Transcribe the entire listing below exactly.

• Data block:
▬▬▬
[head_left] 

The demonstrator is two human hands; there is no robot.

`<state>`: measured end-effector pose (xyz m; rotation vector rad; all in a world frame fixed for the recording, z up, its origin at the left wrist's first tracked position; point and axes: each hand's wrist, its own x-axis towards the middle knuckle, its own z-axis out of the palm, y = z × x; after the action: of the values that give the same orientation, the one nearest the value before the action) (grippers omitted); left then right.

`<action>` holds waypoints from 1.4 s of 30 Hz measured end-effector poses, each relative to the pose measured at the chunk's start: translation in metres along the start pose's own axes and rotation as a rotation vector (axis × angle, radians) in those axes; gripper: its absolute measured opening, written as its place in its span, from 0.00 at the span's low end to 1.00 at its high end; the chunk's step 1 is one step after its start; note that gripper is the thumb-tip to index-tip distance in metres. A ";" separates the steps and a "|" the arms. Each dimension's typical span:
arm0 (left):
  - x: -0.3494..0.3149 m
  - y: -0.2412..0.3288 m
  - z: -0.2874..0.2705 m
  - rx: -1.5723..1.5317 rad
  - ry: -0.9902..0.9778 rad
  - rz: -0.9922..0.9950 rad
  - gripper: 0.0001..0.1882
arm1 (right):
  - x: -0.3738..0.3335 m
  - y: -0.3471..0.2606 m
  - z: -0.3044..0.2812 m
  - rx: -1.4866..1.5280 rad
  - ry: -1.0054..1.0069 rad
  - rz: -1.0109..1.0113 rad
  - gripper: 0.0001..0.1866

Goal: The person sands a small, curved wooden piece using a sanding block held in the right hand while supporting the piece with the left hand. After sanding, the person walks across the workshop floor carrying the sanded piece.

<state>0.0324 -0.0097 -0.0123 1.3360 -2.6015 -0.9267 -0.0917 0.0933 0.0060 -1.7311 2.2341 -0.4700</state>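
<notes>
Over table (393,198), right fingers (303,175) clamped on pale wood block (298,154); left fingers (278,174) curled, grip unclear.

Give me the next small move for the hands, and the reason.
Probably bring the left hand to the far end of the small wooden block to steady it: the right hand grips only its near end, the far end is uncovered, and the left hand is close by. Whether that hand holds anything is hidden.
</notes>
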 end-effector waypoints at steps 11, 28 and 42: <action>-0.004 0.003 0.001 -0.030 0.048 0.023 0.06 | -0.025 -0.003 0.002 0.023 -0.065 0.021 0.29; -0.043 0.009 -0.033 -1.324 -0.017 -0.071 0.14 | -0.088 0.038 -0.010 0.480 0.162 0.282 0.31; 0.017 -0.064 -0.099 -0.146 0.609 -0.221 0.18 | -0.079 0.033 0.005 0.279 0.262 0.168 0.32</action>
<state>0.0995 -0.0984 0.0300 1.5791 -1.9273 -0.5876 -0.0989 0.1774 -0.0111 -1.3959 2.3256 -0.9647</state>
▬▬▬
• Solved exercise:
[head_left] 

The demonstrator is two human hands; there is no robot.

`<state>`: measured end-effector pose (xyz m; rotation vector rad; all in a world frame fixed for the recording, z up, its origin at the left wrist's first tracked position; point and axes: each hand's wrist, its own x-axis towards the middle knuckle, its own z-axis out of the palm, y = z × x; after the action: of the values that give the same orientation, the one nearest the value before the action) (grippers omitted); left then right.

`<action>` holds waypoints from 1.4 s of 30 Hz measured end-effector poses, each relative to the pose measured at the chunk's start: translation in metres along the start pose's own axes and rotation as a rotation vector (axis × angle, radians) in those axes; gripper: its absolute measured opening, written as its place in its span, from 0.00 at the span's low end to 1.00 at its high end; the chunk's step 1 is one step after its start; note that gripper is the thumb-tip to index-tip distance in metres. A ";" separates the steps and a "|" the arms. Each dimension's typical span:
arm0 (left):
  - x: -0.3494..0.3149 m
  - y: -0.2412..0.3288 m
  - z: -0.2874..0.2705 m
  - rx: -1.5723..1.5317 rad
  - ry: -0.9902..0.9778 rad
  - rz: -0.9922..0.9950 rad
  - gripper: 0.0001..0.1882
arm1 (right):
  - x: -0.3738..0.3335 m
  - y: -0.3471..0.2606 m
  - z: -0.3044..0.2812 m
  - rx: -1.4866..1.5280 rad
  - ry: -1.0054..1.0069 rad
  - rz: -1.0109..1.0113 rad
  - gripper: 0.0001..0.1866

Goal: The person sands a small, curved wooden piece using a sanding block held in the right hand while supporting the piece with the left hand. After sanding, the person walks across the workshop floor carrying the sanded piece.

<state>0.0324 -0.0097 -0.0123 1.3360 -2.6015 -0.9267 -0.0917 0.0933 0.0060 -1.7311 2.2341 -0.4700</state>
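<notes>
Over table (393,198), right fingers (303,175) clamped on pale wood block (298,154); left fingers (278,174) curled, grip unclear.

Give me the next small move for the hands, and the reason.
Probably bring the left hand to the far end of the small wooden block to steady it: the right hand grips only its near end, the far end is uncovered, and the left hand is close by. Whether that hand holds anything is hidden.
</notes>
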 end-effector waypoints at steps 11, 28 and 42: <action>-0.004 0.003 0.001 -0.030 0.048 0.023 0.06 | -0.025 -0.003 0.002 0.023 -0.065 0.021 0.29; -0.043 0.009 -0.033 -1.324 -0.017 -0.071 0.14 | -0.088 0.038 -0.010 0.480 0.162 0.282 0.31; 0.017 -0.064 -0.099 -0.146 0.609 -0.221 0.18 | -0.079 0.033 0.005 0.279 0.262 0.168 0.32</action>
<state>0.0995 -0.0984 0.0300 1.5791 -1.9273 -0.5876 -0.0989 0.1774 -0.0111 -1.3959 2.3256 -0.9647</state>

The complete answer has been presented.